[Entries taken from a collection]
---------------

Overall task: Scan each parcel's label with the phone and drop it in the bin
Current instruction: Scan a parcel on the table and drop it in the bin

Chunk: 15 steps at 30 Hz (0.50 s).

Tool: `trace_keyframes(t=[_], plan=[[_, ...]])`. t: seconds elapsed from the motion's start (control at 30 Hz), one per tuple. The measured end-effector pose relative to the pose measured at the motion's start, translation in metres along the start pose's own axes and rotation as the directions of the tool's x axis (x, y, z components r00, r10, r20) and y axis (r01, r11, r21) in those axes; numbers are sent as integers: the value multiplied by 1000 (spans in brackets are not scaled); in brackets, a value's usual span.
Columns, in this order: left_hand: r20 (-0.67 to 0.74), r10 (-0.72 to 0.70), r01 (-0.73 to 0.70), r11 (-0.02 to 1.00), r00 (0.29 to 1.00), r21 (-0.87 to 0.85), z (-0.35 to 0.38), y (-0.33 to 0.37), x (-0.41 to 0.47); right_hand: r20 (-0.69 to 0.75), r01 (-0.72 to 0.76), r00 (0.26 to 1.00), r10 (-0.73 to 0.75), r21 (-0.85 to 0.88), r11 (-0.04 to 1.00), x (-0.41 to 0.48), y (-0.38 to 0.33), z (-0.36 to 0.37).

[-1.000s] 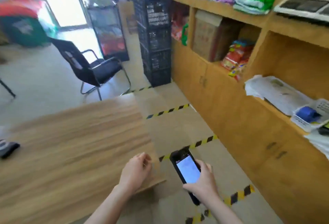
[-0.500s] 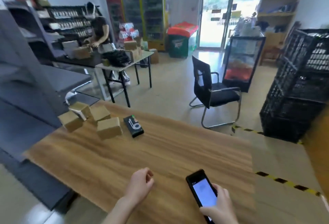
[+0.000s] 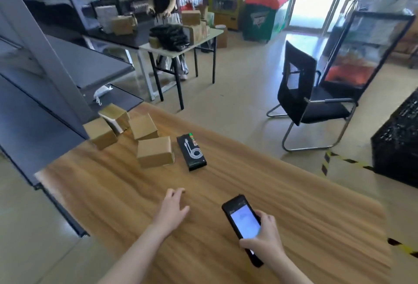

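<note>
Several small brown cardboard parcels lie at the far left of the wooden table (image 3: 282,204); the nearest parcel (image 3: 155,151) sits beside a flat black cable package (image 3: 191,151). My left hand (image 3: 173,209) hovers low over the table's middle, fingers spread, holding nothing, well short of the parcels. My right hand (image 3: 263,236) grips a black phone (image 3: 243,222) with its lit screen facing up, above the table's near right part. No bin is in view.
Grey metal shelving (image 3: 67,75) stands left of the table. A black chair (image 3: 303,103) and a stack of black crates (image 3: 398,146) are to the right on the floor. A person works at a far table (image 3: 181,44) with boxes.
The view swung from the wooden shelves on the right round to the table and parcels. My left hand has reached forward over the table with fingers spread; the phone stays in my right hand.
</note>
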<state>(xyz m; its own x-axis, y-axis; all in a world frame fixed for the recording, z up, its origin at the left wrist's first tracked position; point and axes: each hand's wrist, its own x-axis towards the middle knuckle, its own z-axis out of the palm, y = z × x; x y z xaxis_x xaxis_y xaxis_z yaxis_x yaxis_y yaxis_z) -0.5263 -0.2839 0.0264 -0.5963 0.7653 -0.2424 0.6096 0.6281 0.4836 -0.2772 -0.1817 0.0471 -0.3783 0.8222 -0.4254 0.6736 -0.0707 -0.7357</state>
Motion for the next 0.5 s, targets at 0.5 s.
trace_keyframes(t=[0.5], plan=[[229, 105, -175, 934, 968, 312, 22, 22, 222, -66, -231, 972, 226, -87, 969, 116, -72, 64]])
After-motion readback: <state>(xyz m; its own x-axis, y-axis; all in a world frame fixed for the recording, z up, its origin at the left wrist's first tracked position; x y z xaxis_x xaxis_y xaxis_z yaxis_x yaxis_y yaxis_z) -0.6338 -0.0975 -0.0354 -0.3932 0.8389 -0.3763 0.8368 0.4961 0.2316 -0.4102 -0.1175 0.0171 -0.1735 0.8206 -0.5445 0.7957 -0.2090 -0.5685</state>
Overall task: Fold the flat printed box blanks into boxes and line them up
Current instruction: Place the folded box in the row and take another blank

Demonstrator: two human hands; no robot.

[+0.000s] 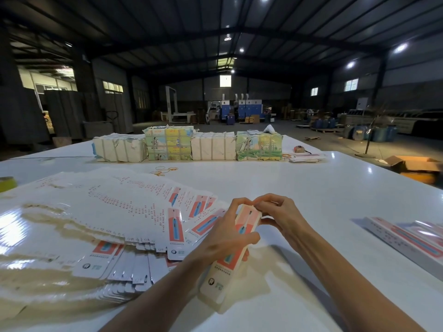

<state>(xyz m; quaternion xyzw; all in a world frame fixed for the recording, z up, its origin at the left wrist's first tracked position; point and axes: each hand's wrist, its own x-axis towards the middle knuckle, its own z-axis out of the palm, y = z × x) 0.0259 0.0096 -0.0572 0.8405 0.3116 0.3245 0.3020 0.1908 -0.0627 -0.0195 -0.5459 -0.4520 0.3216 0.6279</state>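
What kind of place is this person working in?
Probably a packaging or printing factory hall: a high steel-framed roof, blue machines at the far end, strapped bundles of printed stock on the white table, and fanned box blanks beside a half-folded box.

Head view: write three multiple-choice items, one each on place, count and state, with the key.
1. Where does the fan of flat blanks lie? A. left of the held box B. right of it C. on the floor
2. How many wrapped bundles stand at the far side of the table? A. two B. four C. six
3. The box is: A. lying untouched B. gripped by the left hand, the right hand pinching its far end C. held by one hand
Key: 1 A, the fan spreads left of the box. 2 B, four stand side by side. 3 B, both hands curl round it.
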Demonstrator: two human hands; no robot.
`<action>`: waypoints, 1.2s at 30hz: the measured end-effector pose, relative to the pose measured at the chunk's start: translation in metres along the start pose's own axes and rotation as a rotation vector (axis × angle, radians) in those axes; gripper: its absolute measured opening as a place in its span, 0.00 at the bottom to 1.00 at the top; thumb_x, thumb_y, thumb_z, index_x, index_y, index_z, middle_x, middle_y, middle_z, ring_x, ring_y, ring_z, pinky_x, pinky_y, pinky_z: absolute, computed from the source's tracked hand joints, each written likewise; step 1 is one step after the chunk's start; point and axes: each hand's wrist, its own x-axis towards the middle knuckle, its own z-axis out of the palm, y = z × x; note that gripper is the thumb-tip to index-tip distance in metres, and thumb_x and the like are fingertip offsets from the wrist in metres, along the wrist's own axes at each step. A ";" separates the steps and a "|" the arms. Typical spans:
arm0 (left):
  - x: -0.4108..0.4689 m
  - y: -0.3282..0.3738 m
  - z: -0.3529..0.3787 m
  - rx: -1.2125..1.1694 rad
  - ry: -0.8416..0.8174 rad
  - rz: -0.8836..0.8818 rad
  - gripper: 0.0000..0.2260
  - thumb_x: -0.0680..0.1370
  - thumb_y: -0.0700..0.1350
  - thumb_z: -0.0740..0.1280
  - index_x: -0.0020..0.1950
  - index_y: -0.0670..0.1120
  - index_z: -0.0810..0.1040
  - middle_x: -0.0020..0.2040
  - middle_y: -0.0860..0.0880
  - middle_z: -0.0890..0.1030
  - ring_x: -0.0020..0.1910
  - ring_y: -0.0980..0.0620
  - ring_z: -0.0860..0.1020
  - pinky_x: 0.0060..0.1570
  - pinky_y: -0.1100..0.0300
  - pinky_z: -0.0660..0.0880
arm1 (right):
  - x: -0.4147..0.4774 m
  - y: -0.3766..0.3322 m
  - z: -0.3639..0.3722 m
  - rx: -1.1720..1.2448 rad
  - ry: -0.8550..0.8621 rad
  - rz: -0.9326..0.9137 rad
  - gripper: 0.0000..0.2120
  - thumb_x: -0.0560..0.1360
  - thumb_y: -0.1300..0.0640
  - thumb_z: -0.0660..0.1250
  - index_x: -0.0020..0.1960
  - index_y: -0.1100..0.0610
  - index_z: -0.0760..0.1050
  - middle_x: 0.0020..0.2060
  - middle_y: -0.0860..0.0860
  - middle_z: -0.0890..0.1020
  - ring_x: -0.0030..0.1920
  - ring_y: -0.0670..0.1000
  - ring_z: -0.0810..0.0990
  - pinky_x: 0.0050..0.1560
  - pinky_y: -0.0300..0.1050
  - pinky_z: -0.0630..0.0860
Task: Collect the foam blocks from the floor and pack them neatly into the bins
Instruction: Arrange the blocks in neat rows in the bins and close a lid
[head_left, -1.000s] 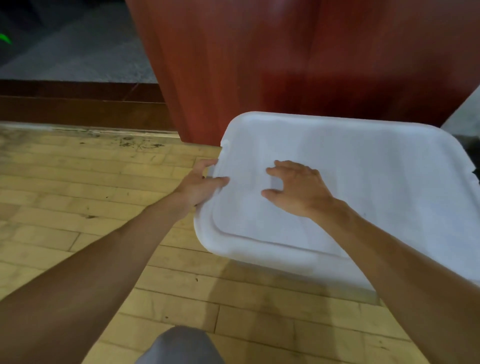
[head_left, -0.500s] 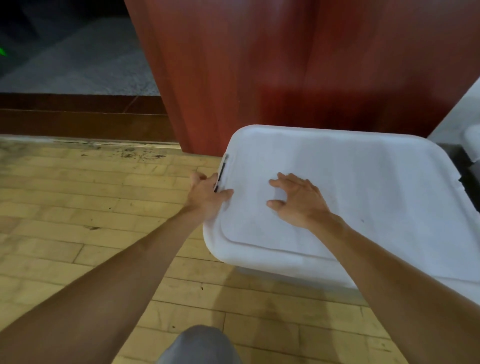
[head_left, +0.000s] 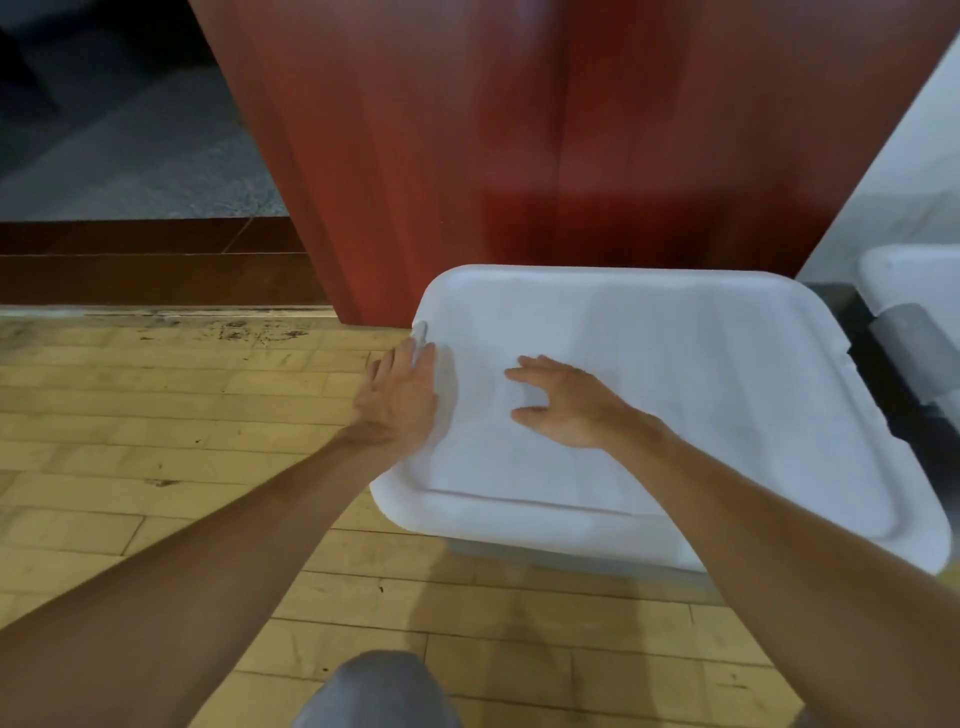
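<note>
Bin (head_left: 545, 558): centre right of frame, on the wooden floor (head_left: 156, 415), far side just in front of a red-brown panel (head_left: 519, 156); covered by a white lid (head_left: 701, 395), seated all round as far as visible; foam blocks nowhere in view, any contents hidden by the opaque lid; left hand (head_left: 400, 405) at the lid's left edge, fingers straight and together, tips touching a small latch (head_left: 420, 332) on that edge, gripping nothing; right hand (head_left: 566, 410) flat on the lid's top, left of centre, fingers straight and slightly spread, pressing or resting, likewise gripping nothing; second white bin (head_left: 914, 280) at the right edge of frame, only partly in view, apart from the first across a dark gap; grey-clad knee (head_left: 379, 691) at bottom centre. Step in hand, by the look of it: dealing with the lid, either closing up a filled bin or opening one to fill, with no way to settle which from here; latch seemingly raised rather than flat against the side, though too small and blurred to be sure. Next move, as a judgement: if closing, firm downward pressure from the right palm while pushing the latch home with the left fingertips, then the same along the opposite edge; if opening, hooking fingers under the latch and lifting the left edge, right hand off the top first so as not to pin it down; either way, care against shoving the bin into the panel.
</note>
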 end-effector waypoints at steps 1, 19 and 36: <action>0.001 0.010 -0.005 -0.060 0.020 0.070 0.27 0.80 0.47 0.60 0.77 0.45 0.55 0.75 0.45 0.60 0.75 0.46 0.58 0.72 0.54 0.52 | -0.006 0.005 -0.007 0.044 0.031 0.023 0.24 0.78 0.49 0.63 0.73 0.47 0.66 0.74 0.46 0.65 0.74 0.48 0.62 0.73 0.43 0.59; 0.032 0.214 -0.006 -0.140 -0.485 0.515 0.41 0.73 0.66 0.64 0.79 0.56 0.48 0.79 0.54 0.42 0.78 0.49 0.41 0.74 0.50 0.49 | -0.127 0.205 -0.078 0.380 0.460 0.893 0.38 0.74 0.36 0.63 0.75 0.56 0.56 0.71 0.57 0.64 0.69 0.61 0.66 0.67 0.61 0.68; 0.032 0.214 -0.008 -0.143 -0.449 0.487 0.41 0.70 0.68 0.66 0.78 0.59 0.52 0.79 0.56 0.46 0.78 0.51 0.45 0.73 0.49 0.51 | -0.122 0.198 -0.070 0.212 0.602 0.755 0.24 0.76 0.54 0.64 0.71 0.55 0.64 0.66 0.56 0.64 0.67 0.58 0.64 0.68 0.53 0.66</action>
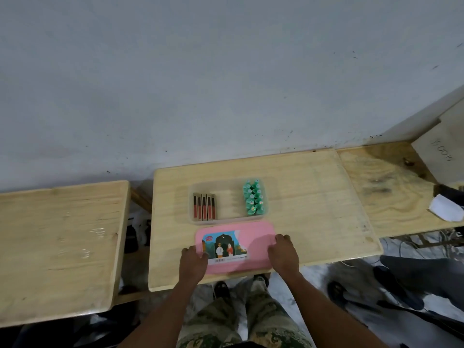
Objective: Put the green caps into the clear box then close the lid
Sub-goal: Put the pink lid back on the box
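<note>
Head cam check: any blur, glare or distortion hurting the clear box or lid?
Head view: wide-angle bowing curves the centre table edges; overall soft, so the label print on the pink lid is unreadable; the clear box walls barely show against the wood; the green caps are distinct; glare patch on the left table; soft shadow on the lid beside the right hand.

A pale board (444, 151) at far right bears handwritten, turned characters, seemingly "S100" and "2". The pink lid (256, 237) carries a sticker (224, 246) with a barcode (220, 260), a logo and a line of print, all too small to read
</note>
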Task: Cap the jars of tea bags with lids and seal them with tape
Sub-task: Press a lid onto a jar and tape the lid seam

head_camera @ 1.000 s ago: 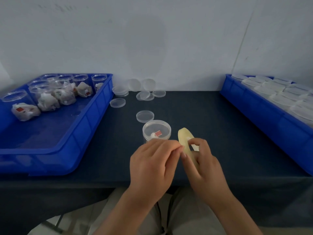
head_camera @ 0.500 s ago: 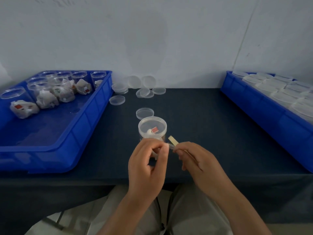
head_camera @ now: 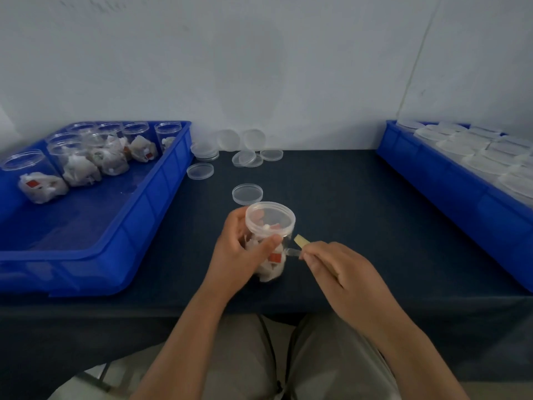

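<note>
Your left hand (head_camera: pixel 233 255) gripped the capped jar (head_camera: pixel 270 226) of tea bags, fingers and thumb curled round it, at the near middle of the table (head_camera: pixel 346 203). Your right hand (head_camera: pixel 343 272), just right of it, pinched a strip of tape (head_camera: pixel 293 252) running to the jar's side. A loose lid (head_camera: pixel 247 194) lay just beyond the jar.

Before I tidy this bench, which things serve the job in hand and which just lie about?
In use: capped jar, gripped by left hand; tape, pinched by right hand.
Idle: loose lids; open jars in left bin; right bin.
</note>
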The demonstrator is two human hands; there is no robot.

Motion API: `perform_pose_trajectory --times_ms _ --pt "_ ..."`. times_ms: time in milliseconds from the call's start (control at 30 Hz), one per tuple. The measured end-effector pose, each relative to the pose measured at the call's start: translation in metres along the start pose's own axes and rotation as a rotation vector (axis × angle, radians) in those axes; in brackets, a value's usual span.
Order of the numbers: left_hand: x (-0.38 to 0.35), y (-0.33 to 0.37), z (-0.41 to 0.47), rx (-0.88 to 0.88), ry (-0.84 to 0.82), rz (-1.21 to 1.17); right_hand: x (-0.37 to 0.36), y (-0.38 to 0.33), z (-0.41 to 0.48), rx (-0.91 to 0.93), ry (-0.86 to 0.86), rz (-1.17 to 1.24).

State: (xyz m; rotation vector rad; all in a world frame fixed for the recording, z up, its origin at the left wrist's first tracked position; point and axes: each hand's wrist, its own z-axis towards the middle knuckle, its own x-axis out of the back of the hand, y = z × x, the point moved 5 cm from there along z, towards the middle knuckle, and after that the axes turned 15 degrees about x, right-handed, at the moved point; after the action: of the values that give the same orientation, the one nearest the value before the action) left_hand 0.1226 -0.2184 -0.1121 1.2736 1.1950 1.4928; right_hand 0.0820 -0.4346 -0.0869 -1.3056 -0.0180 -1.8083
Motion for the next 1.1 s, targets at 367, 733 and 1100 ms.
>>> perform_pose_trajectory --times_ms 367,733,1100 --pt "-0.012 0.018 -0.022 -0.145 -0.015 0.220 0.004 -0.002 -0.001 -0.057 0.087 0.026" --pt "-0.018 0.017 -0.023 -0.193 0.074 0.233 -0.001 -0.002 0.000 -0.056 0.054 -0.022" --pt "-0.015 0.010 -0.019 -0.169 0.011 0.162 -0.001 0.001 0.000 -0.061 0.051 0.013"
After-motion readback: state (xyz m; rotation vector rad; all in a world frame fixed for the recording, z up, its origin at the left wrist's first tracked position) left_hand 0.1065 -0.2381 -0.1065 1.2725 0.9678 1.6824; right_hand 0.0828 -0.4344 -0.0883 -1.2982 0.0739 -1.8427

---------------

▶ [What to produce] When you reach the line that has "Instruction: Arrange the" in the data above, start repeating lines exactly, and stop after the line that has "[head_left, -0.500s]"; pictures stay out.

▶ [Result of the task]
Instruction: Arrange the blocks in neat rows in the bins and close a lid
[head_left, -1.000s] 
[head_left, -0.500s] 

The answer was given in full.